My girlfriend recently got me into Harold Lloyd, and I have to say, I can't believe this man isn't more popular than he is. It always seems like he is overshadowed by Charlie Chaplin, but in my opinion the two have totally different styles.

Anyone else like this comedic genius (not to mention snappy dresser)? If so, what's your favorite movie of his? I'd have to say mine would be "Safety Last!" or "Speedy."

Harold_narrowweb__300x381,0.jpg
 

GoldenEraFan

One Too Many
Messages
1,164
Location
Brooklyn, New York
I happen to like his films too, though I've only seen clips of them. Did you know he didn't need glasses? He just wore them for his character. I think it was because he didn't people recognizing him on the street.
 

Professor

A-List Customer
Messages
467
Location
San Bernardino Valley, California
Harold's by far my favorite! Chaplin's a fine star, but I've always considered him overrated. My favorite film of Harold's is "Girl Shy", it has the best chase sequence EVER. What really made Harold's "The Boy" role so successful though is that he was the "everyman" character that people identified with.
 

Flivver

Practically Family
Messages
821
Location
New England
Atterbury Dodd said:
I love Harold Lloyd. Is it possible to find any of his movies? I have seen two but can't find anymore on the internet.

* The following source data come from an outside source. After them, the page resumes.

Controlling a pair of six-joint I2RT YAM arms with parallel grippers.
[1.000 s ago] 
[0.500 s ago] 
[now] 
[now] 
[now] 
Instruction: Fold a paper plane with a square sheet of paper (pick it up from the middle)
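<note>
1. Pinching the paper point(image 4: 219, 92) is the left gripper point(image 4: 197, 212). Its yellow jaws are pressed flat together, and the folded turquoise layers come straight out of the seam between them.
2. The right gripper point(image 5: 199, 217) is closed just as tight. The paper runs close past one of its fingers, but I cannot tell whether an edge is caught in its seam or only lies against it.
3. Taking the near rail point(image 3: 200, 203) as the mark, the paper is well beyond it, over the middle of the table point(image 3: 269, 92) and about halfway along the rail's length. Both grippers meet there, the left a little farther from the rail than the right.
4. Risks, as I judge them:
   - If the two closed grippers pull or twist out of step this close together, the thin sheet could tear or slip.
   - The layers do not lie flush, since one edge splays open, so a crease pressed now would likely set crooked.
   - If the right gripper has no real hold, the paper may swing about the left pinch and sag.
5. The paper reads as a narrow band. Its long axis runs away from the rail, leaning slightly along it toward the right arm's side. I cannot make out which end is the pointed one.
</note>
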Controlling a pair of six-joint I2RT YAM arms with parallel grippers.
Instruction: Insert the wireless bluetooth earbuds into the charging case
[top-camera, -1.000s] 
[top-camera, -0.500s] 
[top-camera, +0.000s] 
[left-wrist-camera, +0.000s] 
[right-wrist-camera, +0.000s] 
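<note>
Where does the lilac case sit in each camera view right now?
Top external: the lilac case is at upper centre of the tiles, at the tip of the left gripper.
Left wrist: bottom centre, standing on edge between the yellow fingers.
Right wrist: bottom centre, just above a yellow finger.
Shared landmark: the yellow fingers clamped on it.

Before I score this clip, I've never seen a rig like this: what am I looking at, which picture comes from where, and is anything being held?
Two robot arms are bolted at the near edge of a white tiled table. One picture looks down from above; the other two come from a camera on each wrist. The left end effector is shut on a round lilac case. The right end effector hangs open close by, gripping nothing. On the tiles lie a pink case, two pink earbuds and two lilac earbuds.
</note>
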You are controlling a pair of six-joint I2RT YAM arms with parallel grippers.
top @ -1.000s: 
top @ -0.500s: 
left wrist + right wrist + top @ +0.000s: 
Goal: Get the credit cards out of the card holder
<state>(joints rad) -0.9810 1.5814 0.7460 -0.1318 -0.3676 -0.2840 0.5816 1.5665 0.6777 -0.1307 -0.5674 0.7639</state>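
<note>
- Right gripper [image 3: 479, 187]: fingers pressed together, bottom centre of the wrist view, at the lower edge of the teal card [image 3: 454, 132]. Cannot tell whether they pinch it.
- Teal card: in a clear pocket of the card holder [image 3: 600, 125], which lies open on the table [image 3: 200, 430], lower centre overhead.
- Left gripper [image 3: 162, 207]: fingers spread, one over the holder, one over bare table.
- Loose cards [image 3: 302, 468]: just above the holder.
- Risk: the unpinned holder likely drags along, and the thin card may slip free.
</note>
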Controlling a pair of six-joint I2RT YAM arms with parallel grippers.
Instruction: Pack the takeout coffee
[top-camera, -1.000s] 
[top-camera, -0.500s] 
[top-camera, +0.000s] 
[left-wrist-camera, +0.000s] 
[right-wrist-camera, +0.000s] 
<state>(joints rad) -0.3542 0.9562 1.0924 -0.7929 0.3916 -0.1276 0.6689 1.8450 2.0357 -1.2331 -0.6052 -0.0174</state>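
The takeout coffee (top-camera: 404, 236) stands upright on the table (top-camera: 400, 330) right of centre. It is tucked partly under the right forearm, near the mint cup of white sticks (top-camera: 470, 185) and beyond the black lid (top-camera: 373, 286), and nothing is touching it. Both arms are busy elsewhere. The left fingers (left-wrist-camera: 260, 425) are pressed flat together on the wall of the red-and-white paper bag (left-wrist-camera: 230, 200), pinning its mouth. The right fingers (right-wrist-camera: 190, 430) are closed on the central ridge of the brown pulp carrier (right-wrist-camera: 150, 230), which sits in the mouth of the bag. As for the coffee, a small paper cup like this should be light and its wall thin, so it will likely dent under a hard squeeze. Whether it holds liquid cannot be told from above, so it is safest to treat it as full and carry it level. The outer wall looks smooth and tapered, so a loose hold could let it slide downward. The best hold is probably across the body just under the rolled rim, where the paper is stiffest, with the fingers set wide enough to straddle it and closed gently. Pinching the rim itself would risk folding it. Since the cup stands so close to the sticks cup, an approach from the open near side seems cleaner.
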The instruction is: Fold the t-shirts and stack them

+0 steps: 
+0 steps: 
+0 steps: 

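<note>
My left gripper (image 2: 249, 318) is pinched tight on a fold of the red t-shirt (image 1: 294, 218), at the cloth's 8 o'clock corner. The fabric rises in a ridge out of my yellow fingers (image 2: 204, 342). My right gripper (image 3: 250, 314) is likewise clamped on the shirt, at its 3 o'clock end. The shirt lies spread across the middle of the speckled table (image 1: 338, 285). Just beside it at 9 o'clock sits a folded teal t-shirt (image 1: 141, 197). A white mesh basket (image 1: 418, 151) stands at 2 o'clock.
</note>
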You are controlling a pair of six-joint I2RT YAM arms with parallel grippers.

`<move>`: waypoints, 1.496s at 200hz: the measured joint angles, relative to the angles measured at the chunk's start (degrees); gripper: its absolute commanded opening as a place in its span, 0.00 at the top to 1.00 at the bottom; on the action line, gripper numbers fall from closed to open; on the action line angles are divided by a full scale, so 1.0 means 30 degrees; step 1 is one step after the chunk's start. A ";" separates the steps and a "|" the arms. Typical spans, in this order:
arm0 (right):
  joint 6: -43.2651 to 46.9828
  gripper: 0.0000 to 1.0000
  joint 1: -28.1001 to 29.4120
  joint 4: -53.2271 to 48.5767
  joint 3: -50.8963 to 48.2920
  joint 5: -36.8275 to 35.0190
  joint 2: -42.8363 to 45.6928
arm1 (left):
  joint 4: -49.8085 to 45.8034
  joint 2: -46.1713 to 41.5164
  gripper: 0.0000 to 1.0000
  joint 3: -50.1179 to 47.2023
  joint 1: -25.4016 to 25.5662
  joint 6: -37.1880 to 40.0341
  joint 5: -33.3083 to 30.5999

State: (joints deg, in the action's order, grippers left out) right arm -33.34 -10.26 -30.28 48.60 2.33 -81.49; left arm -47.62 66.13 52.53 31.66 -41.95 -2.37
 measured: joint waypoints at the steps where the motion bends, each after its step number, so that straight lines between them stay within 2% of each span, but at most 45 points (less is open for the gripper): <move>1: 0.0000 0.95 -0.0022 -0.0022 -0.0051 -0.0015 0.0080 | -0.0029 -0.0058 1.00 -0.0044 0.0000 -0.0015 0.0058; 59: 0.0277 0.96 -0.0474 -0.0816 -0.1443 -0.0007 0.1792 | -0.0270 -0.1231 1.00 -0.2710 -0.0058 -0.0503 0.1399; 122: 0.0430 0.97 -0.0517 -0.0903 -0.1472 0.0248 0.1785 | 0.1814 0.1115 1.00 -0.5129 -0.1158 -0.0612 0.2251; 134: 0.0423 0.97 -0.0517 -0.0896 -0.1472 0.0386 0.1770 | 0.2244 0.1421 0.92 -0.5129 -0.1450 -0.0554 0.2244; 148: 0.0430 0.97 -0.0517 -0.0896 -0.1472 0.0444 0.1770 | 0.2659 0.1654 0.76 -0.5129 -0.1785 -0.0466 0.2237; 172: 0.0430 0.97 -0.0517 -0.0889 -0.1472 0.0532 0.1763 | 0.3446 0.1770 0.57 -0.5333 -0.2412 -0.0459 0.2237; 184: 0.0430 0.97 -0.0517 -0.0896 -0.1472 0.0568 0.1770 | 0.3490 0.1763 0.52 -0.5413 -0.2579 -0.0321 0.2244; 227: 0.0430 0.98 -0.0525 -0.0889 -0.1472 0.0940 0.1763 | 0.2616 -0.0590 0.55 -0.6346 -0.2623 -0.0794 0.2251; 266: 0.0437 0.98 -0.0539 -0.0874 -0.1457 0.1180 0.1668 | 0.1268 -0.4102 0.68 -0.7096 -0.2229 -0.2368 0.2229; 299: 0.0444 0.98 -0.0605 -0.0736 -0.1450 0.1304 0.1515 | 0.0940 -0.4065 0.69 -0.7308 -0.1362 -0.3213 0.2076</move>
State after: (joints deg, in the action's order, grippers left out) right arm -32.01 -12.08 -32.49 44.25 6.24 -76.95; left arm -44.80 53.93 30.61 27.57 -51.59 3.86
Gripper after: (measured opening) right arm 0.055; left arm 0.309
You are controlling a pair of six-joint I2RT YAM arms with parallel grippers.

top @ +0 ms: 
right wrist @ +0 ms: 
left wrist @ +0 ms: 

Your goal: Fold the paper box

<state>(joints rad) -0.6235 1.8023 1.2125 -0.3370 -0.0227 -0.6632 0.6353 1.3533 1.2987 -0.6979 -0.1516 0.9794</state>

Amazon still offers the Harold Lloyd Comedy Collection both new and used. This is by far the best compilation for the Harold Lloyd fan. It was issued several years ago by the Harold Lloyd Trust and contains nearly all of his feature-length movies, some shorts and many extras. I highly recommend it!

Lloyd is one of my favorite early commedians. Picking a favorite movie of his is tough. But among my favorites are "Safety Last", "Hot Water", "The Freshman" and "Speedy".
 

Doctor Strange

I'll Lock Up
Messages
5,262
Location
Hudson Valley, NY
Harold Lloyd was utterly brilliant. His work generally lacks the poetry and social commentary of Chaplin and Keaton (*), but it's very funny, especially when seen with an audience. He literally was the character he played: optimistic and hard-working, he turned himself into a master comedian through sheer hard work and a long apprenticeship. And even the bomb accident that took off half his hand didn't stop him from hanging off buildings! He also sailed right into the sound era without fear, while Chaplin tried to wait it out (Keaton had much bigger problems than sound at the time) - though his talkies generally don't hold up as well his silents.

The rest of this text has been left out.